UNE RESTAURATION EN COURS (1985)

En acquérant la mitoyenneté de la façade ouest, les intentions clé la ville de Lagny-sur-Marne étaient de promouvoir une restauration de cette partie de l'édifice. L'opération, dont la maîtrise a été confiée à l'Etat, comprend trois tranches. La première, commencée en 1983, s'achève actuellement, portant sur la moitié de droite de la façade et le retour du ravalement, côté place de la Fontaine. A l'exception des sculptures, les pierres endommagées ont été remplacées. La tourelle, entièrement reconstruite, sera recouverte telle qu'elle était avant les travaux. Le nettoyage des sculptures du portail doit se terminer par un rejointoiement général.

La deuxième tranche concernera l'autre moitié de la façade, avec la tourelle et l'angle du bas-côté nord. La troisième et dernière tranche visera à reconstituer le fenestrage de la grande baie. Cependant, les travaux ont déjà subi un retard qui ne permet pas de préciser l'époque de leur achèvement.

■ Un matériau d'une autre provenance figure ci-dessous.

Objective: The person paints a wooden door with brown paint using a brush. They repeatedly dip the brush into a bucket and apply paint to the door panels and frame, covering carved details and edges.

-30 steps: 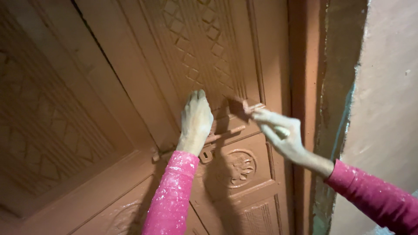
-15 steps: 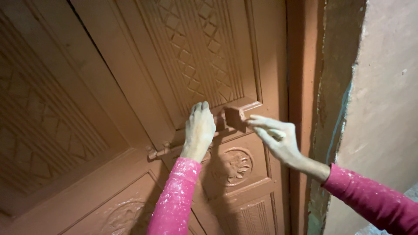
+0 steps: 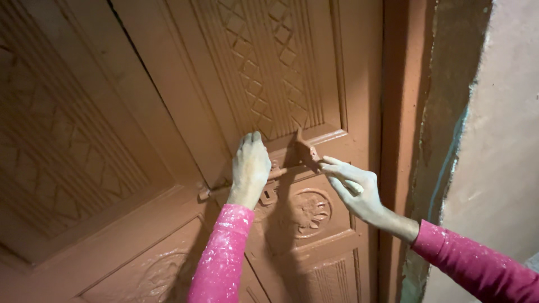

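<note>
A paintbrush [image 3: 307, 152] is gripped by the fingers of the right hand [image 3: 351, 188] and has been lowered onto the carved brown door [image 3: 168, 112] beside the latch bolt [image 3: 279, 172]. The left hand [image 3: 250, 168], shifted upward, is closed over the bolt, steadying it.

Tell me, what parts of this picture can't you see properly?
- Head view: the door bolt is mostly covered by the left hand; only its ends show.
- The tip of the tool in the right hand is lost in shadow, so a brush cannot be confirmed.
- The lower door panel carving is cut off by the bottom edge and the pink sleeve.
- The door's top is cut off by the upper edge.
</note>
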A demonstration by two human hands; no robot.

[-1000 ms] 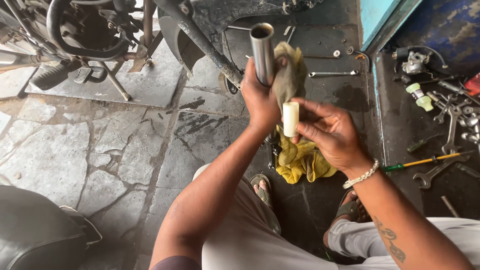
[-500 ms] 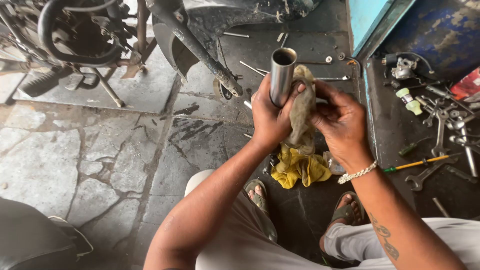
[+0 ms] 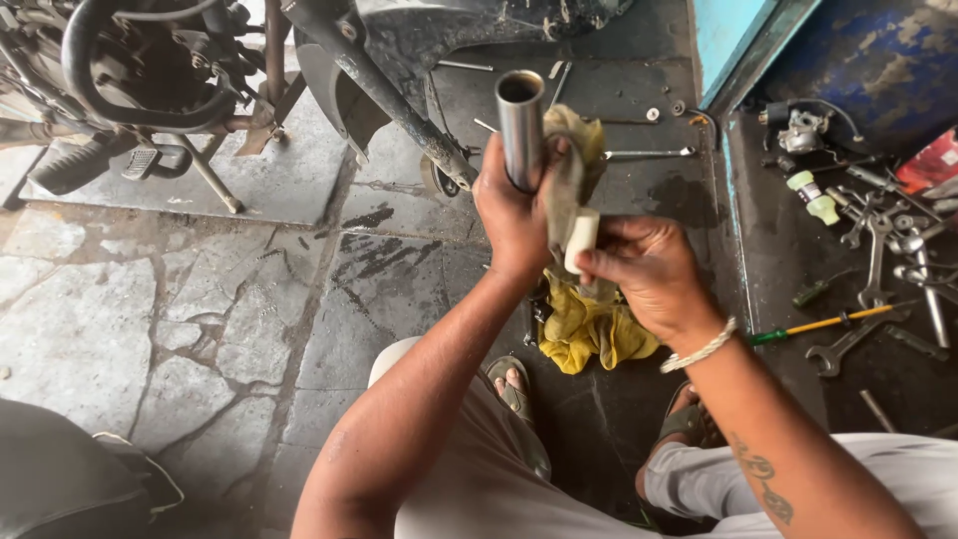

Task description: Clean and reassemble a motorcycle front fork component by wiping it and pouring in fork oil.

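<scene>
My left hand [image 3: 512,215] grips a shiny metal tube [image 3: 521,124] held upright, its open end toward the camera, together with a dirty yellowish rag [image 3: 573,160] draped beside the tube. My right hand [image 3: 644,274] pinches a small white cylinder [image 3: 581,240] against the rag, just right of the tube. A second yellow cloth [image 3: 589,327] lies on the dark floor under both hands, between my sandalled feet.
A motorcycle [image 3: 200,70] on its stand fills the upper left. Wrenches, a green-handled screwdriver [image 3: 813,325] and small parts lie scattered on the right. A long spanner [image 3: 649,153] lies on the floor behind the tube. Cracked stone paving is at the left.
My right hand came off the rag near the tube's top and moved lower, and the white cylinder shows in its fingers again. The tube stayed upright in my left hand.
</scene>
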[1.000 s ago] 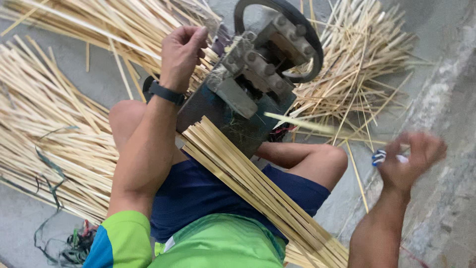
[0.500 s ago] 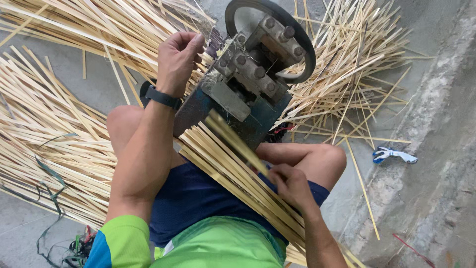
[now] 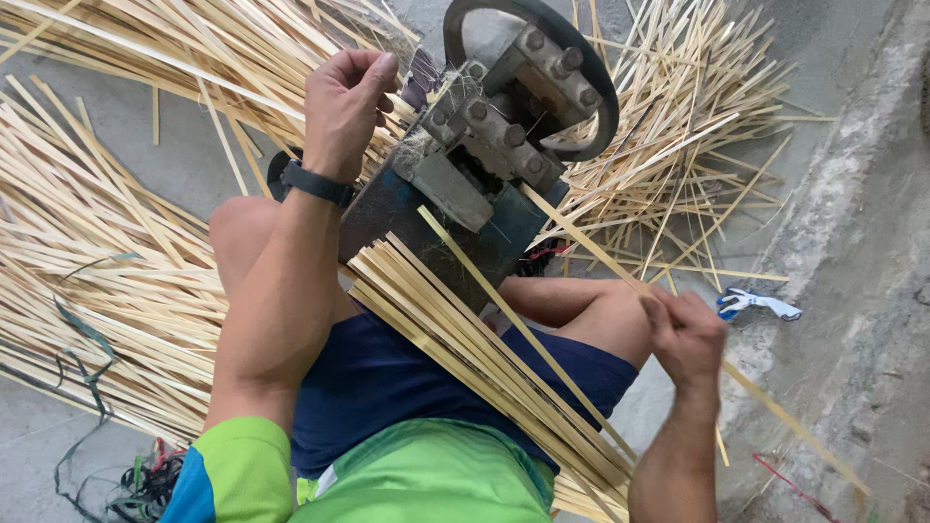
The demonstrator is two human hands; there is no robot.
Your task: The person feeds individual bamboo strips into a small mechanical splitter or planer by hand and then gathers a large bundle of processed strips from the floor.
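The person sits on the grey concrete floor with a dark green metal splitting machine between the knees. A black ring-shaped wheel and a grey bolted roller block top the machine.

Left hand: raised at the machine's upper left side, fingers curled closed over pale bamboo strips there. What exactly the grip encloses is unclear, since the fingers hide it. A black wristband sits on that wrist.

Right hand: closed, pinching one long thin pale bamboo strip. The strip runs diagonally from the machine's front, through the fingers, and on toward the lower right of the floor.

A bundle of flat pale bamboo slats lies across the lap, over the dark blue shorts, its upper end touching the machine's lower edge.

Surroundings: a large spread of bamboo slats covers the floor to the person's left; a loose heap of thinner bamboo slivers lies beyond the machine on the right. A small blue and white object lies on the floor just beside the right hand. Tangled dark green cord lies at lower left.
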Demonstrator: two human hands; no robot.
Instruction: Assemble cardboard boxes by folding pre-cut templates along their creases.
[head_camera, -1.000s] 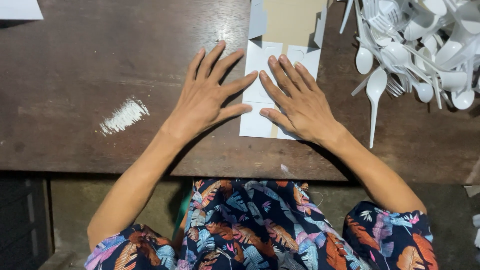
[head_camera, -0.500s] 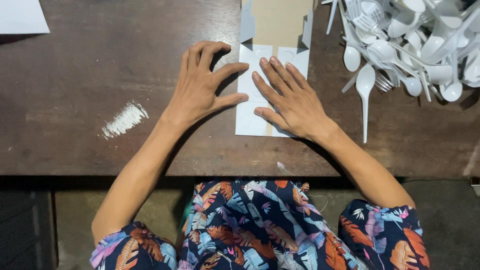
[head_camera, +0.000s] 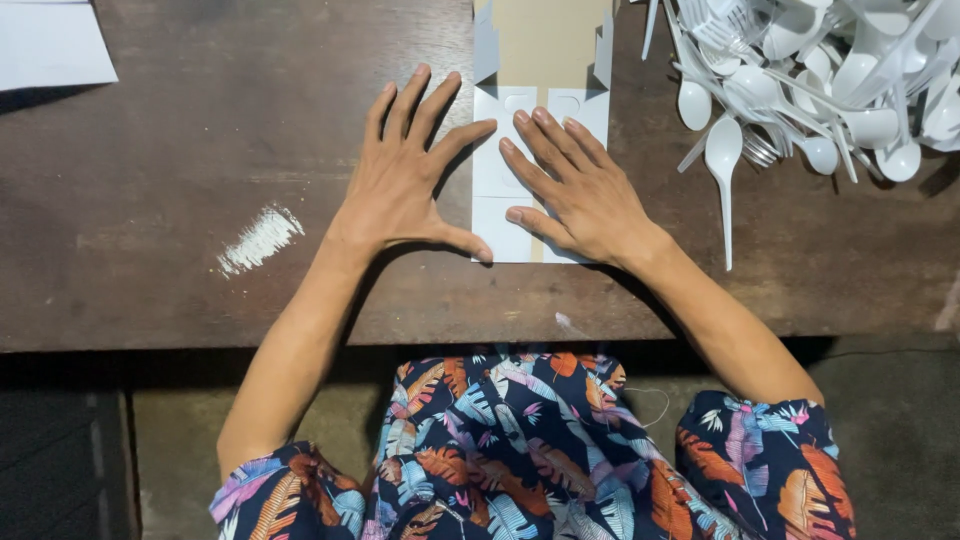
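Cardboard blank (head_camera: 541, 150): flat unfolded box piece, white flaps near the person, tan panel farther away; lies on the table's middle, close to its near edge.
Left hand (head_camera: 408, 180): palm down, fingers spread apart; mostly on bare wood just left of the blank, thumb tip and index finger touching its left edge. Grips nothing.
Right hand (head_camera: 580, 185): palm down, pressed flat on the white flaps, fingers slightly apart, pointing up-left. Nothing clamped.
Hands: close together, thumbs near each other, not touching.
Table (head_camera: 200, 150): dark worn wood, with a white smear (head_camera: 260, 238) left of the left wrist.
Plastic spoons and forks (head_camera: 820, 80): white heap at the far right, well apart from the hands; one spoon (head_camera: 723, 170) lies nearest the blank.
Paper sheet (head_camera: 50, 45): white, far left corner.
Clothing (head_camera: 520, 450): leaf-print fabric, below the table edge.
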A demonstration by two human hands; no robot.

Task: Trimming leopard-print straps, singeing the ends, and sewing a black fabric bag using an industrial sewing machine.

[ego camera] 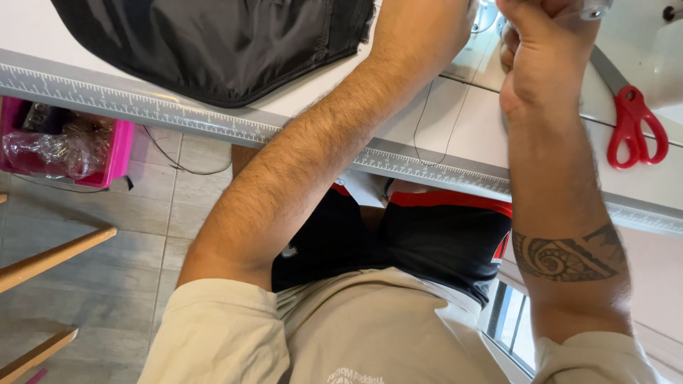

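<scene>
A small clear-and-metal part (594,8) is seen at the top edge of the view, just beside the right hand (541,50), which is closed into a fist over the far part of the white table (441,114); whether the part is actually grasped cannot be told, since it is cropped by the frame. The left hand is carried out of view past the top edge, only its forearm (306,163) being shown across the table's near edge, so its grip cannot be judged. Both arms are raised over the same spot, which suggests that fine work is being steadied there. A thin dark thread (427,121) is laid loosely on the table between the two arms. Red-handled scissors (633,124) are kept near the right edge of the table, within reach of the right hand. A dark garment (213,43) is spread toward the left far corner, apart from the hands. A measuring strip (178,110) is fixed along the near edge. Below the left end, a pink bin (117,153) stands on the tiled floor (107,213).
</scene>
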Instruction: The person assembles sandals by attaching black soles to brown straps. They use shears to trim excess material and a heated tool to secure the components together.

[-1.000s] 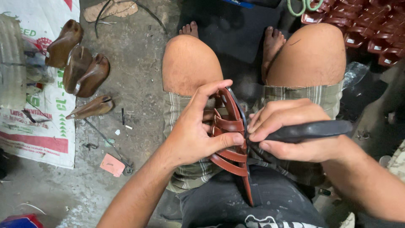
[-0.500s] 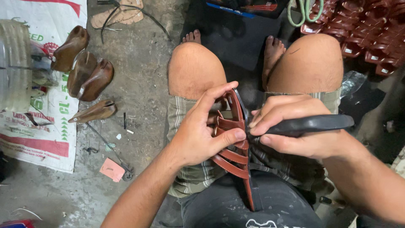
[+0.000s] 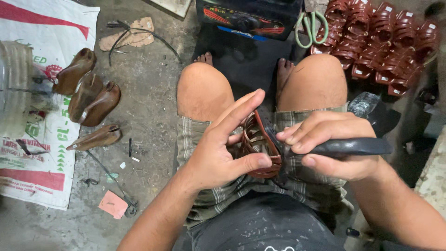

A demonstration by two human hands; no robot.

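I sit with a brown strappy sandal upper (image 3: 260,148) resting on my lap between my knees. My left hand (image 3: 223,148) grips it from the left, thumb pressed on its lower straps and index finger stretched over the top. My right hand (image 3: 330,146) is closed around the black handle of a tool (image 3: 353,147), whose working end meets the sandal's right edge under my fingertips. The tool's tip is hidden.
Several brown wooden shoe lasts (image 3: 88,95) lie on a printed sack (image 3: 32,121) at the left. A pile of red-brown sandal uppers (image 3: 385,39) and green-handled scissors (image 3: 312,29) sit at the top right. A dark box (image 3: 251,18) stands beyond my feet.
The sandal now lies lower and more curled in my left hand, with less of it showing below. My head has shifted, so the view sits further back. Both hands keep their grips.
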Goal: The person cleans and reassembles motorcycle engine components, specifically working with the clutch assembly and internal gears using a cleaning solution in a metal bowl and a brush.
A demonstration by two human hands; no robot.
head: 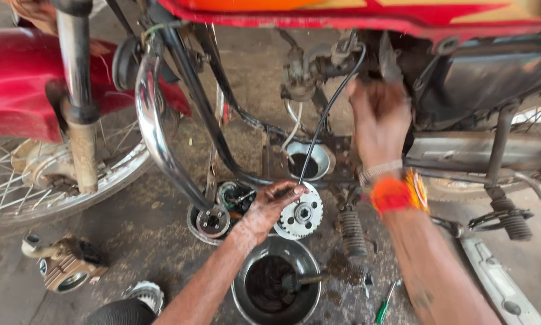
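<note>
A red motorcycle point(366, 15) stands stripped over the oily concrete floor point(144, 235), its engine bay open, so parts sit within reach below. The right hand point(379, 120) reaches up into the frame, closed around something hidden near the carburettor point(300, 78). The left hand point(270, 207) pinches the lower end of 1 thin black cable point(324, 120), just beside a toothed metal sprocket point(300, 218). Beneath, a steel bowl point(276, 283) holds dark oil; a finned cylinder point(65, 265) lies apart.
</note>
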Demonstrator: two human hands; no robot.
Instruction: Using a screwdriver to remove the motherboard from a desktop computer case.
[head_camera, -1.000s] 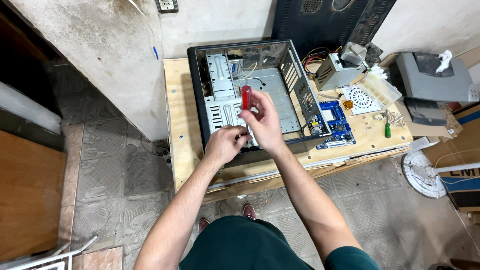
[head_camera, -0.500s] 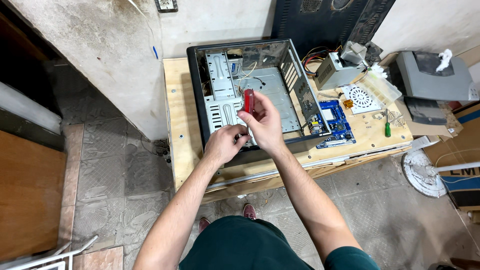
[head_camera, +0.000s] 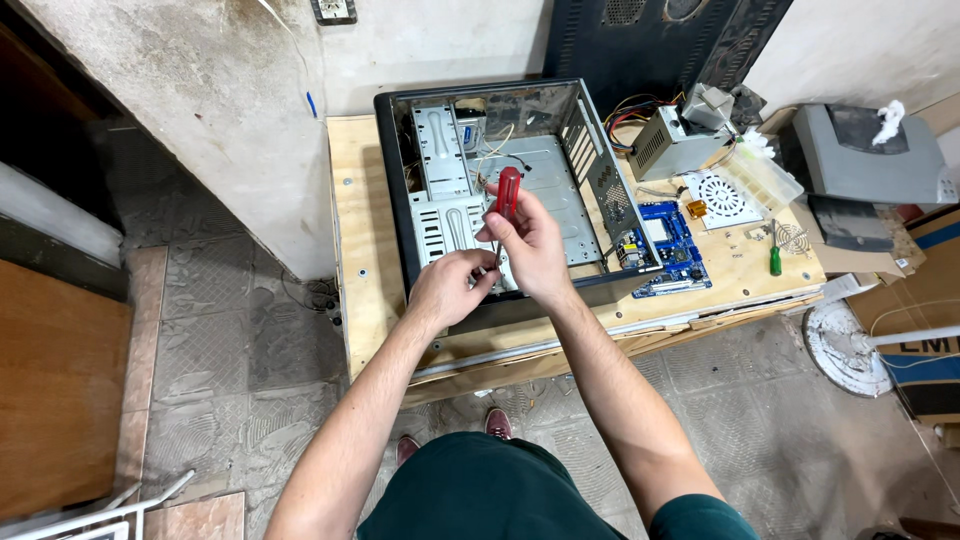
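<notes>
Wooden bench (head_camera: 360, 250) on tiled floor | open computer case (head_camera: 500, 190) at centre | right hand (head_camera: 530, 245) grips red screwdriver (head_camera: 507, 195) | left hand (head_camera: 450, 288), 8 o'clock of it, fingers pinched at tip | blue circuit board (head_camera: 672, 245) at 3 o'clock

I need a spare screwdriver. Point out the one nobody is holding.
The green-handled screwdriver lies loose on the wooden table, right of the blue circuit board. The red-handled screwdriver is gripped in the right hand.

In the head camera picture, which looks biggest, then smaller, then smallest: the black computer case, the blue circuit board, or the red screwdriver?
1. Black computer case, by far the biggest.
2. Blue circuit board.
3. Red screwdriver, smallest; the right hand hides part of it and holds it nearer the camera.
</notes>
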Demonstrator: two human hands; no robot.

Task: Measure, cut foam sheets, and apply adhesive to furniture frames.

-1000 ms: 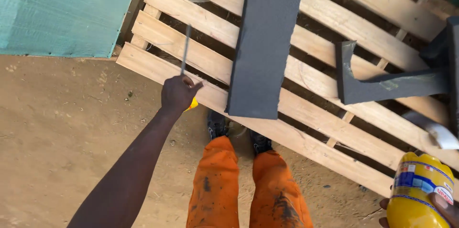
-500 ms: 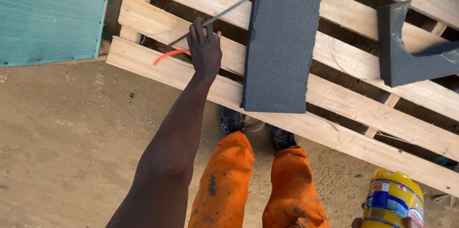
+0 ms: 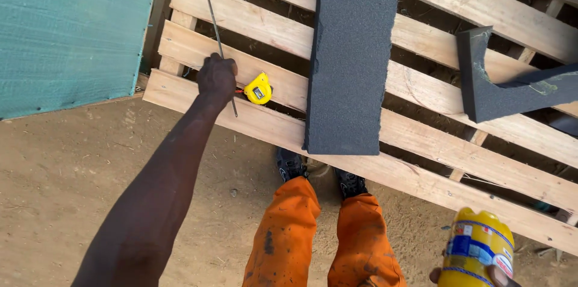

L'importance des travaux à réaliser justifie le souci de la Commission supérieure des Monuments historiques de voir la réfection des maçonneries entourée des « soins d'un architecte habile et expérimenté »[43]. Souhaitons que l'exécution réponde à ce vœu, et sauve enfin un édifice digne d'intérêt.

Pierre EBERHART


[43] Revue des monuments historiques, n° 102. avril 1979, p. 8I.